In tabular settings the discount factor is almost entirely a modeling choice. In deep RL, where the value function is represented by a neural network, γ also affects optimization in ways that are not fully understood. A larger γ makes the targets R_{t+1} + γ V(S_{t+1}) depend more strongly on the network's own predictions, which amplifies the moving-target problem and is the reason DQN introduced a separate target network that is updated only periodically. A larger γ also increases the variance of Monte Carlo return estimates used in policy gradient methods, which is why generalized advantage estimation (GAE) in PPO introduces a second parameter λ that trades bias against variance on top of γ. The combined choice of (γ, λ) is often more sensitive than either parameter alone.
γ is too small. The agent never sees distant rewards. Classic symptom: the agent learns a locally good behavior (avoid falling off the cliff) but never learns to exploit a sparse terminal reward (reach the goal). The fix is usually to raise γ to at least match the reward delay.
γ is too large in tasks with noisy rewards. Large γ amplifies the variance of Monte Carlo return estimates because a single stochastic reward at the end of a long trajectory appears in the return of every prior time step with weight γ^k ≈ 1. This can drown the gradient signal in variance. Remedies include lowering γ, introducing a baseline or critic, or using GAE.
Using γ = 1 with bootstrapping on a continuing task. The Bellman operator is no longer a contraction in max norm, value estimates can drift, and Q-learning can diverge. Switch to an average-reward or stochastic shortest path formulation instead.
Mixing incompatible γ values across components. In actor-critic methods the same γ should appear in both the value target and the policy gradient. Using inconsistent γ values in the actor and the critic is a subtle source of bias.
Comparing algorithms trained with different γ. Since γ is part of the optimization objective, two agents trained with different γ are literally maximizing different quantities. Their total undiscounted returns on the environment are not a fair comparison unless γ is held fixed.
Ignoring γ when the reward scale changes.

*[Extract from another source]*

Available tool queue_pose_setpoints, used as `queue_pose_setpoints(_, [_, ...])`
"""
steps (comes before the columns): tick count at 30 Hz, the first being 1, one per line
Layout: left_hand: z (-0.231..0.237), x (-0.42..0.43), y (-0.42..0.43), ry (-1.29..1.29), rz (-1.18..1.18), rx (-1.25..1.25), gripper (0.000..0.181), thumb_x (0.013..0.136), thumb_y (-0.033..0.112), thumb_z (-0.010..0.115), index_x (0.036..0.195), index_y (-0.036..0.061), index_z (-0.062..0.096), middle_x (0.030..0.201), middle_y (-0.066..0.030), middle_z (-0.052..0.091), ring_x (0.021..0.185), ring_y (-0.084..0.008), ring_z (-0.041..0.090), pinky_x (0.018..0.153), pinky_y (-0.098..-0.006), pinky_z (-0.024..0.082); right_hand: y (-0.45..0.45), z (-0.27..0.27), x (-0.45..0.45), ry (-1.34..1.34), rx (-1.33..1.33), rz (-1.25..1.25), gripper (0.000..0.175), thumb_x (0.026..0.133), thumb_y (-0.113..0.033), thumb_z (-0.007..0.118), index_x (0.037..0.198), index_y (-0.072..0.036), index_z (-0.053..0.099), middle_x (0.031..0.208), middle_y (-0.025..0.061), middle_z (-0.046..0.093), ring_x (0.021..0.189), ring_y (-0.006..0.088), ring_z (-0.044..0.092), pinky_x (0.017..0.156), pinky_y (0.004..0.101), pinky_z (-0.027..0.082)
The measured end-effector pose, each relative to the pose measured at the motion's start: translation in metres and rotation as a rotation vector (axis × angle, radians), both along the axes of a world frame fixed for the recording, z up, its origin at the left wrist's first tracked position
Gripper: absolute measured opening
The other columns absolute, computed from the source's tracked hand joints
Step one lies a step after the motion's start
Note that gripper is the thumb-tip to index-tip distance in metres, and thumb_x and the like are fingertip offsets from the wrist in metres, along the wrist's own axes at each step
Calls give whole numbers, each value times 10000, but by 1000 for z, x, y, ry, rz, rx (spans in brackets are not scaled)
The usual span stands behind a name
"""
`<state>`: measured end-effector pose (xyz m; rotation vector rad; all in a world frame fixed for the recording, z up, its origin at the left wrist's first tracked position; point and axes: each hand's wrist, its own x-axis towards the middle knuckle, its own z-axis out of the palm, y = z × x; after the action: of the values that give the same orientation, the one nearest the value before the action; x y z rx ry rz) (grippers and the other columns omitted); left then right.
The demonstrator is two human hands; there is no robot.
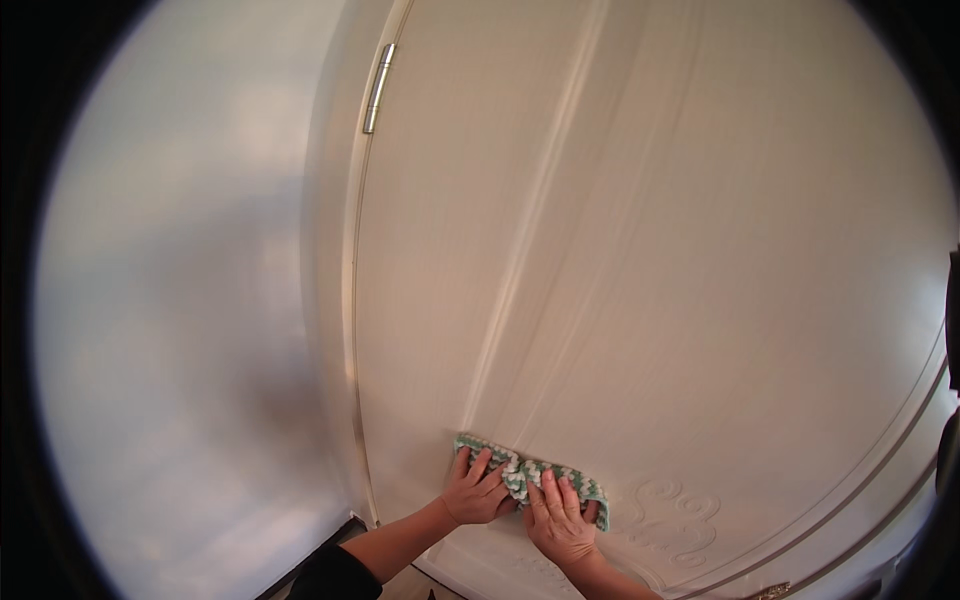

The magnitude of the optimal value function is roughly r_max/(1 − γ), which grows without bound as γ → 1. Network initialization, loss clipping, and target normalization all have to be adapted when γ is pushed close to 1.
The discount factor plays the same role in partially observable Markov decision processes (POMDPs) as it does in fully observable MDPs. The belief-state formulation turns a POMDP into a continuous-state MDP whose Bellman operator still contracts with rate γ. In practice deep RL on POMDPs (for example recurrent DQN variants such as DRQN and R2D2) uses the same default γ = 0.99 as the fully observable versions, although R2D2 and Agent57 push γ to 0.997 to extend the effective horizon for long-memory tasks.